Reporting Services includes two performance objects: RS Web Service, which monitors report server performance, and RS Windows Service, which monitors scheduled operations and report delivery.
The RS Web Service performance object includes a collection of counters used to track report server processing typically initiated through interactive report viewing operations. These counters are reset whenever ASP.NET stops the Reporting Services Web service.
The RS Windows Service performance object includes a collection of counters used to track report processing that is initiated through scheduled operations. Scheduled operations include subscription and delivery, report execution snapshots, and report history.
If you have multiple report server instances on a single computer, you can monitor the instances together or separately. Choose which instances to include when adding a counter. For more information about using Performance console and adding counters, see the Microsoft Windows product documentation.
Use performance monitoring tools to monitor report server performance by evaluating server activity, observing trends, diagnosing system bottlenecks, and gathering data that can help you determine whether the current system configuration is adequate. To access Performance console, follow these steps:
- Choose Start➪Performance from the Administrative Tools menu to
open the System Monitor.
The System Monitor appears.
- Add Counters to the list by right-clicking in the grid showing various
counters in the view and selecting Add Counters from the menu that
appears (see Figure 14-1).
- Select the RSWeb service counters.
In the Add Counters dialog, select RSWeb Service from the drop- down
box for the Performance object. Then click the All Counters radio
button. Finally, click OK.
- View the System Monitor. You see all RD Web counters below the chart displayed on the performance monitor, each corresponding to a unique color on the display.
I describe the counters available for monitoring in Table 14-1.
Above figure 14-1: Security roles in the Object Explorer with the task permission for the Browser role on the right side.
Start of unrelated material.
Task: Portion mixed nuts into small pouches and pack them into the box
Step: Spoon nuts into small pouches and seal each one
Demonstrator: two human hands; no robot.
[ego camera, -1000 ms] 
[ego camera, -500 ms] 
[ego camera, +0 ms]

|Table 14-1 Report Services Performance Counters|
|Active Sessions||Count of all browser sessions generated from report subscriptions (active or not).|
|Cache Hits/Sec||Number of requests per second for re-rendered cached reports.|
|Cache Misses/Sec||Number of requests per second that failed to return a report from cache to determine whether the resources used for caching (disk or memory) are sufficient.|
|First Session Requests/Sec||Number of new user sessions started from the report server cache each second.|
|Memory Cache Hits/Sec||Number of times per second that reports are retrieved from the in-memory cache (no query of SQL Server for cached content).|
|Memory Cache Misses/Sec||Number of times per second reports could not be retrieved from the in-memory cache.|
|Next Session Requests/Sec||Number of reports rendered from a session snapshot.|
|Report Requests||Number of reports currently active and being handled by the report server.|
|Reports Executed/Sec||Number of successful report executions per second.|
|Requests/Sec||Number of requests (all types) per second made to the report server.|
|Total Cache Hits||Total number of requests for reports from the cache after the service started.|
|Total Cache Misses||Total number of times a report could not be returned from the cache after the service started.|
|Total Memory Cache Hits||Total number of cached reports returned from the in- memory cache after the service started.|
|Total Memory Cache Misses||Total number of cache misses against the in-memory cache after the service started.|
|Total Processing Failures||Total number of report processing failures that have occurred after the service started.|
|Total Rejected Threads||Total number of data processing threads (one data source per thread) in excess of capacity, requiring serial processing.|
|Total Reports Executed||Total number of reports that ran successfully after the service started.|
|Total Requests||Total number of all requests made to the report server after the service started.|
The previous tip was excerpted from Chapter 14, 'Optimizing Report Performance,' from the book "Microsoft SQL Server 2005 Reporting Services for Dummies" by Mark Robinson, courtesy of Wiley Publishing. Click here for the complete collection of book excerpts.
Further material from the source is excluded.